__The problem__
Give back exactly the lines of the data below, starting with the line that has "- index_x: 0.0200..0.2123" and going on through the line that has "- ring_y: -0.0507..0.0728".

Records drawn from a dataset
========================

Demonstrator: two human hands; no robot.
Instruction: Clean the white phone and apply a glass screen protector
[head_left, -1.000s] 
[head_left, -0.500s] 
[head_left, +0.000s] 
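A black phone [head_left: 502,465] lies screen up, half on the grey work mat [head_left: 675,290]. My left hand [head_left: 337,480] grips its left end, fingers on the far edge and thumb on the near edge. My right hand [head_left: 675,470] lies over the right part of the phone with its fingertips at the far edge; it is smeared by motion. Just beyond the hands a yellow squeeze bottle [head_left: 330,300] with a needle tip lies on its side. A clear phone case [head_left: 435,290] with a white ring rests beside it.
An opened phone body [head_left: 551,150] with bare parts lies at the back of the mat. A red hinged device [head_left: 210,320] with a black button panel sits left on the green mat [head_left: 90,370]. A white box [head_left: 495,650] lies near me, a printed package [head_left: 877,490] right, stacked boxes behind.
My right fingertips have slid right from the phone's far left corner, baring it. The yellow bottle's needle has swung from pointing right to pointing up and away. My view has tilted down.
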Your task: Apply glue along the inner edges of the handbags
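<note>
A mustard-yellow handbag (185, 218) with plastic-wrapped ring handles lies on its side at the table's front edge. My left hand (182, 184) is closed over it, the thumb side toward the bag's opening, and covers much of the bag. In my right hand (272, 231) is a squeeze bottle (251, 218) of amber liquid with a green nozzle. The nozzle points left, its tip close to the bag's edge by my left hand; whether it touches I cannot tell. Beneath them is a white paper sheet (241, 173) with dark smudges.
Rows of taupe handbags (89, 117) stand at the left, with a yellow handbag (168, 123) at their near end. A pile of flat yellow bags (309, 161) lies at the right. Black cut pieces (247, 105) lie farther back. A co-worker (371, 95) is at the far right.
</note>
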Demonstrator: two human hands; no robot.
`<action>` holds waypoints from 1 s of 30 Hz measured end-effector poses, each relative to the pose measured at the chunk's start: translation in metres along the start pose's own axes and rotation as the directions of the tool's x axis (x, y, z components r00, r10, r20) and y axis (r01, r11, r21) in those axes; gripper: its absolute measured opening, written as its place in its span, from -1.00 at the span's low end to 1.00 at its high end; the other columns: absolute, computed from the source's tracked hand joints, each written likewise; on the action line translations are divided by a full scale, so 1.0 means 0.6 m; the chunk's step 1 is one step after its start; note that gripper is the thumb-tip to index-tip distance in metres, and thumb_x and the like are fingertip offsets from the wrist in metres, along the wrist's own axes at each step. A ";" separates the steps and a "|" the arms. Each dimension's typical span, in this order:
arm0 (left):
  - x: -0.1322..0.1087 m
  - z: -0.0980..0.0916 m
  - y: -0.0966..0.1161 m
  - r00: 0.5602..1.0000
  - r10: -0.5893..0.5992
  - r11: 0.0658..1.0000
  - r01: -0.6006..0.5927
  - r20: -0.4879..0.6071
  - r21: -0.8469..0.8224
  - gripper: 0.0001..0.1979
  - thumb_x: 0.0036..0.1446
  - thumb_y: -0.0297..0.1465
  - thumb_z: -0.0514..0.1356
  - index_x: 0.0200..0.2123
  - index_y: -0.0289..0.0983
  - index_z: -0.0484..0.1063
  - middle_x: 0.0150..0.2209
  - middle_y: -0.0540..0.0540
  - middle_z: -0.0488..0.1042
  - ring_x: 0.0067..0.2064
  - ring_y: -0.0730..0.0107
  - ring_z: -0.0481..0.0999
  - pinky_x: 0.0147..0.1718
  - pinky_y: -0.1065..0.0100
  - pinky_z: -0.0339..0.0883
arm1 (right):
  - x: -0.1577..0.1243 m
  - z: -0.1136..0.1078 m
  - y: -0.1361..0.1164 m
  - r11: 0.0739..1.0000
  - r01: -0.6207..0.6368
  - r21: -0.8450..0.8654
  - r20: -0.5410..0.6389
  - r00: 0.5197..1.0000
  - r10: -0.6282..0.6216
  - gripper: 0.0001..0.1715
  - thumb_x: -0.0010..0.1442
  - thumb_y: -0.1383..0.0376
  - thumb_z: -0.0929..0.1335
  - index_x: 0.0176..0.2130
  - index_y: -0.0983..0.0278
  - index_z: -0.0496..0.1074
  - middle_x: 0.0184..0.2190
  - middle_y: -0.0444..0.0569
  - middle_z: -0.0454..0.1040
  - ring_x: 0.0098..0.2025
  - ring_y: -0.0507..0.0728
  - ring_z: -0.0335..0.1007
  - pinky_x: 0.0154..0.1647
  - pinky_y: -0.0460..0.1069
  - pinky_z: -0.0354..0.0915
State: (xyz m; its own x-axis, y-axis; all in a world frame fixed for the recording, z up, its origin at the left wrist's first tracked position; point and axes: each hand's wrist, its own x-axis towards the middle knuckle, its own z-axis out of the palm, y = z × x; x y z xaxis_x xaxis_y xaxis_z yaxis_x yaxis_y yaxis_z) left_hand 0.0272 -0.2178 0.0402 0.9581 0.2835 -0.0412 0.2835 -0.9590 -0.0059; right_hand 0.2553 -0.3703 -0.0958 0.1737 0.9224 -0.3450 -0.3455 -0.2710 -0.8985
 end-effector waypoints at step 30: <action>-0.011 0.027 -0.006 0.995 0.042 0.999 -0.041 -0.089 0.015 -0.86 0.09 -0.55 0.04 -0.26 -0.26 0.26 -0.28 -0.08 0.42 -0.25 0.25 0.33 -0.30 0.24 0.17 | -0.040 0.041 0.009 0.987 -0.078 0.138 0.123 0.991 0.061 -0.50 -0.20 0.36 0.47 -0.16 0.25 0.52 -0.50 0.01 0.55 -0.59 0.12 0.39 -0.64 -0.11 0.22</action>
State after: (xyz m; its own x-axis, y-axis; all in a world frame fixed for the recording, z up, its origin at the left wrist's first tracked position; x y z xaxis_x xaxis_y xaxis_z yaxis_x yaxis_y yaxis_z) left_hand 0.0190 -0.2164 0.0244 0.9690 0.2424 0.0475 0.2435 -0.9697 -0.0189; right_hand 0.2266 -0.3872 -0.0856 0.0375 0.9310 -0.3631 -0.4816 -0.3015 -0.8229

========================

__Task answer__
  - index_x: 0.0200..0.2123
  - index_y: -0.0289..0.0983
  - index_z: -0.0484..0.1063
  - middle_x: 0.0150..0.2209
  - middle_y: -0.0540..0.0540
  - middle_z: -0.0488..0.1042
  - ring_x: 0.0067..0.2064
  - ring_y: -0.0730..0.0107
  - ring_z: -0.0481..0.0999
  - pinky_x: 0.0147..0.1718
  - pinky_y: -0.1065..0.0100
  - pinky_z: -0.0339..0.0883
arm1 (right):
  - x: -0.1577..0.1243 m
  - z: -0.1136..0.1078 m
  - y: -0.1361..0.1164 m
  - r11: 0.0739..1.0000
  - r01: -0.6207..0.6368
  - r21: -0.8450..0.8654
  - r20: -0.5410..0.6389
  - r00: 0.5197..1.0000
  - r10: -0.6282..0.6216
  - gripper: 0.0001..0.1715
  - thumb_x: -0.0010..0.1442
  - thumb_y: -0.1383..0.0376
  - thumb_z: -0.0929..0.1335
  - index_x: 0.0176..0.2130
  - index_y: -0.0983..0.0278
  - index_z: -0.0496..0.1074
  - middle_x: 0.0184..0.2190
  - middle_y: -0.0444..0.0569
  - middle_z: -0.0454..0.1040
  - ring_x: 0.0098..0.2025
  - ring_y: -0.0507..0.0728

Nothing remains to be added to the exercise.